Metro’s next train (PIDS) signs are a great attribute of the system. But there’s still room for improvement.
In this budget climate, it’s certainly easier for Metro to focus on incremental changes. One low cost change that could be implemented quickly and with no disruption to passengers would be a revision in the way information is displayed on the PIDS signs.
The signs currently display several different types of data:
- Train departures: Signs display the next 3 departures and include information on the line, destination, length of the train, and estimated time until arrival.
- Elevator outages: The signs also scroll through a list of elevator outages and include ‘shuttle from’ data.
- Service disruptions: If rail service is being disrupted, the signs scroll through details on the disruption(s).
Throughout the day, they switch between these different formats periodically. The different types of data are never shown on the screen at the same time.

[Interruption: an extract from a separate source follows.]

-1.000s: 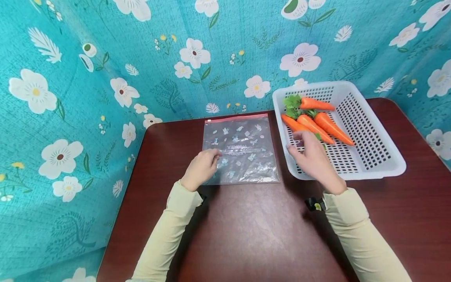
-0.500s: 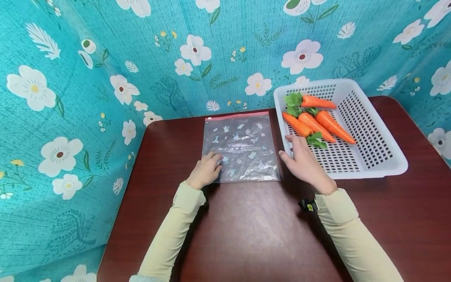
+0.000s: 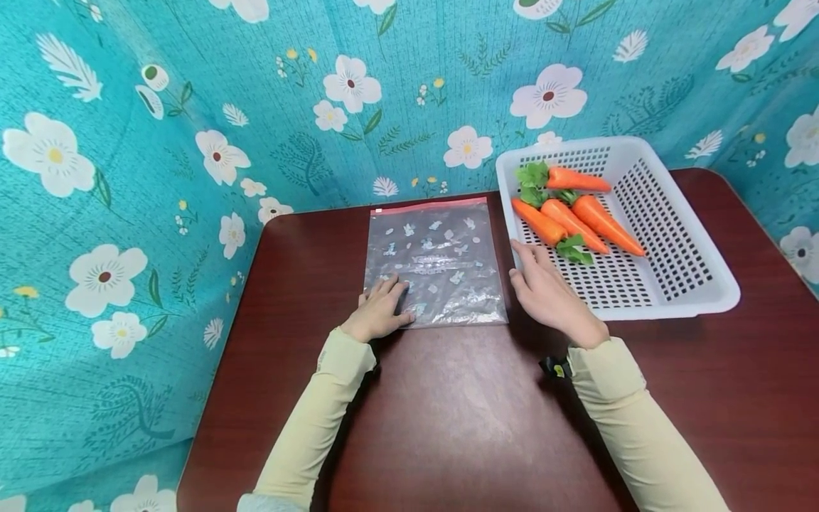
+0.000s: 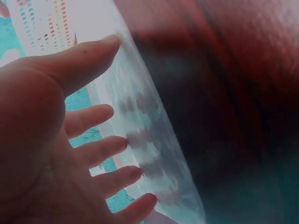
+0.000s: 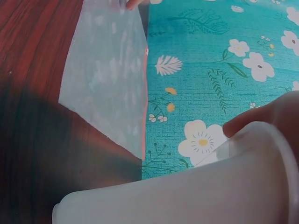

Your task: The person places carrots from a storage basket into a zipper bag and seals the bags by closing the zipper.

All three of these pieces of information are important. But most people only care about 1 of the feeds at any given time. Yet many patrons are forced to watch quite a bit of non-relevant information before seeing how long their wait will be.
If an extra crowded train is on the platform at the time the signs are clicking through elevator outages, passengers don’t know how long it will be until the next train, and therefore whether they should try to cram onboard.
Similarly, if a passenger is going to face major delays, a full minute of next train data is close to useless (since trains are going to be delayed anyway). Getting the disruption data sooner might have given him or her enough time to make it to a bus or take some other alternate route.
A better approach is used on Berlin’s U-bahn system. The next train signs there only have two rows. If there are no system disruptions, the next two departures are shown with estimated times until arrival. If a disruption does exist, the second departure is replaced with right-to-left scrolling text explaining the disruption.
This is helpful both to passengers who care about the time until the next departure and to those who need to know about delays, since both types of information are displayed simultaneously.
Additionally, because there are only two rows, BVG, the agency operating the U-bahn has written the headers for the next train data on the sign frame. WMATA could follow this example instead of wasting the top row with a static line of digital text saying, “LN | CAR | DEST | MIN”.
With this approach, Metro’s signs could use the top three rows for next trains and the bottom row for disruptions and elevator outages. Major disruptions might warrant using the bottom 2 rows. If there are no disruptions, four next train departures could be shown.
While the agency’s passenger communications problems aren’t the biggest issues facing Metro, communications are widely recognized as falling short. This would be an excellent step forward for WMATA. It would improve the passenger experience at little cost to the agency.